Somehow I missed these posts:
@ Wrinklyninja
How about we compile the current list of current shaders, and possibly my new bloom once its finished, into a alpha package. We could have a preset shaderlist so people stop asking about the black and white noise instead of reading the OP as they should. Then once more shaders and more versions come out, we can add on to that package with Scanti's updates and rewrites and call it an official BETA plugin. Then maybe in the distant future, we can have a GUI front.
Sounds good, though I was going to hold off the idea of such a package till the next version of Scanti's plugin. I've also got a very pointless colour inverter/amplifier that we could add to that.

My reasoning is that if we compiled a single release right now, we'd get not much different from what we can get anyway. If we wait till we've got variable passing functions, and whatever else is coming with the next plugin, then we can get a massive leap in progress towards a decent foundation, with Oblivion-side scripting letting us have and MGE-like interface and automagic variable modification and stuff like that. That would then present a solid 'core' to which we could then improve upon and add shaders to at our leisure. Also, I'm sure we could all do with the extra time to improve stuff further.
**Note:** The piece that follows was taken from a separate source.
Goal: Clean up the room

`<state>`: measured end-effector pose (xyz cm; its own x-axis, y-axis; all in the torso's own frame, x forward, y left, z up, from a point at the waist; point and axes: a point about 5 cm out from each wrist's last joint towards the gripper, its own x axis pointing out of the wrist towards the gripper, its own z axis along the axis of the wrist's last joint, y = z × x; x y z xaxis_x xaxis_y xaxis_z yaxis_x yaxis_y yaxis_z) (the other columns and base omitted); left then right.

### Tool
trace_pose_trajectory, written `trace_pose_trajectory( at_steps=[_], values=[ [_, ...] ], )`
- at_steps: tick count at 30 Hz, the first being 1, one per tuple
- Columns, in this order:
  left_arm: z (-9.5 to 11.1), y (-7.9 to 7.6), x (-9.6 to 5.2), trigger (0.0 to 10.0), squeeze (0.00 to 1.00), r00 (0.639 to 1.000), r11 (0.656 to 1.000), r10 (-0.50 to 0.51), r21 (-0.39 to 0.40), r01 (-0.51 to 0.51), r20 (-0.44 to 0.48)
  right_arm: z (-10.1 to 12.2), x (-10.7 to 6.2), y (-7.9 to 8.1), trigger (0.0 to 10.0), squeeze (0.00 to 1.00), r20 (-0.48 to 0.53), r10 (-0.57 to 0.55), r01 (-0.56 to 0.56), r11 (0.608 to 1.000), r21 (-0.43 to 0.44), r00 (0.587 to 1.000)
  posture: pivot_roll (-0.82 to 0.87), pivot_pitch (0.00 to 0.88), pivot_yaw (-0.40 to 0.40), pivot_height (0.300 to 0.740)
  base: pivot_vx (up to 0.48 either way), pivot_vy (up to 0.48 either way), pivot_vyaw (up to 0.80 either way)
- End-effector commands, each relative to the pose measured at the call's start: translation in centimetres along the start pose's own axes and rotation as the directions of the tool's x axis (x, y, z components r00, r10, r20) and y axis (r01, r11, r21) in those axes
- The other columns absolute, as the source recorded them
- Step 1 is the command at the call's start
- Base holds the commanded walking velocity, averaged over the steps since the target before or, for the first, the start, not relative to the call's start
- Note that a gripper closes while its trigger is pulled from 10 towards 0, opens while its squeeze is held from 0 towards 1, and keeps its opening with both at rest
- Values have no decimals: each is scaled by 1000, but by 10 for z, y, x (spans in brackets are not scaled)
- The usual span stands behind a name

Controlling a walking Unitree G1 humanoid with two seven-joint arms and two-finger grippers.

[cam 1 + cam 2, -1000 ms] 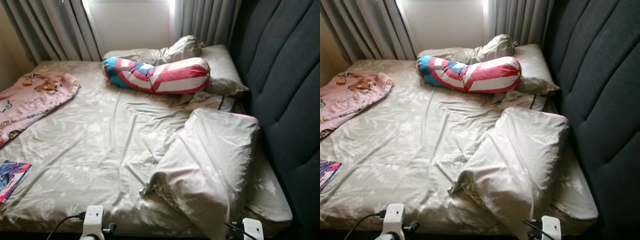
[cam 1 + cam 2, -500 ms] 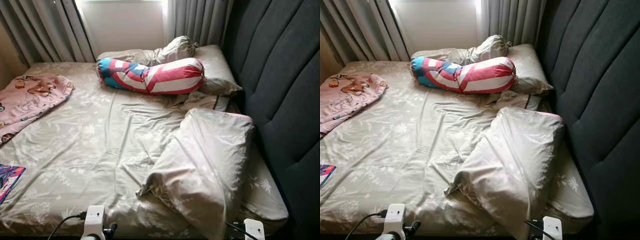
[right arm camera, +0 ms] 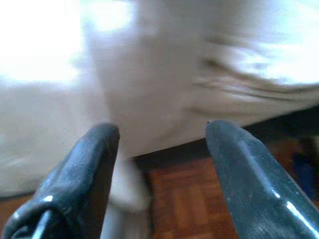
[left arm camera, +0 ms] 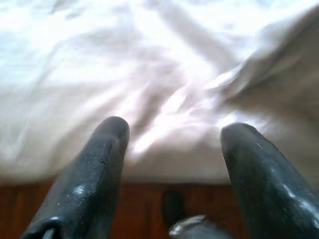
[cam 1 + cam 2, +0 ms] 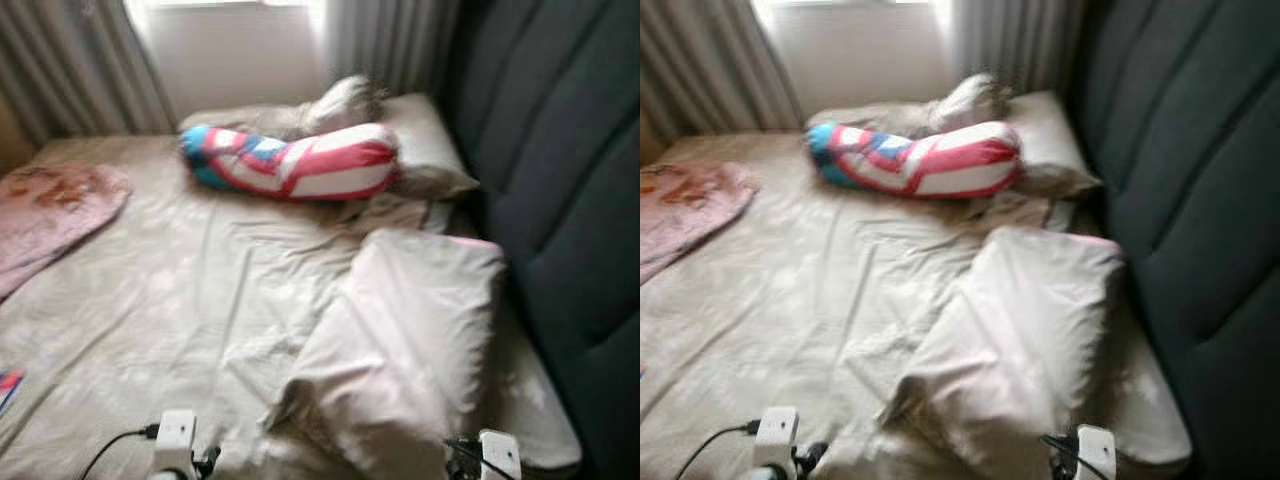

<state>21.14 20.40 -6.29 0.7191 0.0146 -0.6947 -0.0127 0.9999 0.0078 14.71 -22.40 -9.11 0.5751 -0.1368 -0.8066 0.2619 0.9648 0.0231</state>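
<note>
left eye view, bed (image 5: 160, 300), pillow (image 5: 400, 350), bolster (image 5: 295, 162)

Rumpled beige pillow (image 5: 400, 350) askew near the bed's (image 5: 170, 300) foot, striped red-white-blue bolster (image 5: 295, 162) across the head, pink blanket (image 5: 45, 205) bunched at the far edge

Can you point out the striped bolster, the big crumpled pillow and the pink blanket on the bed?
striped bolster (image 5: 300, 165), left eye view, on its red-and-white middle.
big crumpled pillow (image 5: 400, 350), left eye view, on its centre.
pink blanket (image 5: 50, 210), left eye view, on its middle.

Head pair high over bed (image 5: 200, 300); wrist views low at its edge.
</note>
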Motion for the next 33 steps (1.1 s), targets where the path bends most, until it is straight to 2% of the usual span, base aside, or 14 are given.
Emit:
trace_pose_trajectory(
  at_steps=[1,10,14,15,16,18,20,22,23,24,25,30,32,33],
  values=[
    [-10,10,-5,10000,0,999,999,32,6,-32,-22,11,3,9,10000,0,55,15,-17,999,37,998,-42,0,-9,740,0,0,0],
    [-7,14,-7,10000,0,996,997,73,-38,-71,51,17,2,14,10000,0,129,89,-94,995,33,988,-67,0,11,740,0,0,0],
    [-5,15,-8,10000,0,991,995,89,-57,-84,97,20,1,19,10000,0,141,165,-160,986,-46,976,-73,0,18,740,0,0,0],
    [-4,15,-8,10000,0,990,995,93,-58,-87,107,37,4,31,10000,0,197,195,-188,981,-54,961,-75,0,19,740,0,0,0],
    [-3,16,-9,10000,0,988,994,97,-62,-90,117,64,7,49,10000,0,279,236,-222,972,-80,931,-76,0,21,740,0,0,0],
    [26,25,-4,10000,0,976,995,85,-77,-70,200,96,6,70,10000,0,372,279,-256,960,-109,886,-79,0,24,740,0,0,0],
    [61,36,-2,10000,0,948,994,91,-82,-69,306,102,6,72,10000,0,399,274,-260,961,-90,875,-78,0,27,740,0,0,0],
    [84,45,-4,10000,0,911,993,113,-86,-86,396,107,5,71,10000,47,435,258,-269,962,-38,863,-76,0,28,740,0,0,0],
    [84,45,-4,10000,0,911,993,113,-86,-86,396,107,5,71,10000,47,435,258,-269,962,-38,863,-76,0,28,740,0,0,0],
    [93,47,-6,10000,0,888,993,112,-79,-86,446,110,4,73,10000,949,455,258,-275,961,-29,852,-65,0,22,740,0,0,0],
    [96,45,-7,10000,0,880,994,106,-70,-83,463,112,4,73,10000,1000,460,260,-278,960,-28,849,-51,0,14,740,0,0,0],
    [111,31,-8,10000,0,838,999,50,-28,-41,544,115,4,75,10000,1000,474,234,-256,966,-18,849,-45,0,5,740,0,0,0],
    [121,16,-12,10000,0,789,999,-21,36,-2,614,119,3,67,10000,1000,507,143,-174,985,15,850,-41,0,-8,740,0,0,0],
    [121,16,-12,10000,0,789,999,-21,36,-2,614,119,3,67,10000,1000,507,143,-174,985,15,850,-41,0,-8,740,0,0,0]
  ],
)
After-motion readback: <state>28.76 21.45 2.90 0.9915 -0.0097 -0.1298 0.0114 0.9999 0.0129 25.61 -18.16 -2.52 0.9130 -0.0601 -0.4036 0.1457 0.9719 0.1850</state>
When I used your shader, I thought on it myself. My thoughts were to not just sample the very central pixel, but some additional pixels around that point as well. You could one of the following with those pixels:
1) Average these values together in some manner to get a single depth.
2) Identify a focus range, where the central point identifies one limit of your min/max range, and the average fills the other. This would be less realistic, but it would allow instant focusing on objects, which would be nice in hectic battles where you're moving around a lot.
In any case, you might want to try a variety of ideas to find the best effect.
Now, the trick is to increase this sampling radius when the player turns the camera (this would probably have to be delivered in a shader constant), then when the camera stops moving too much, reduce it over a second or so to practically just a single point so it "focuses" on what the player is pointing at. You could imagine it being a lot similar to the targeting reticule in FPS games. When the player turns, the reticule spreads out, but when they stop moving and focus on their target, it gets smaller and smaller over time until they are cross hairs, indicating maximum accuracy.
What do you think?
Very good ideas.

I'm not keen on 2), but 1) and the camera tricks idea are good. I'll play around with 1), and see how it looks, and possibly include it in the next version. I must thank you for your blur effect in SSAO, it gave me a few good ideas, as well as weighting values to improve my blur, which looks a lot better now. I think I just didn't have enough samples to get a decent effect before too.
EDIT: I tried the averaging of the focus depth, taking a 5x5 block around the centre pixel, but I found that you'd either have to take a very big block, or just average between a bunch of pixels at regular intervals. Trouble is, if you take those intervals, and they happen to have a very large depth difference, your focus goes way out. And I'm too lazy to deal with corrective statistics.
I also thought a bit about the reticule size changing idea, and that would be possible with my current setup plus the ability to change variables via the CS, as I could do that through Oblivion scripting, I think.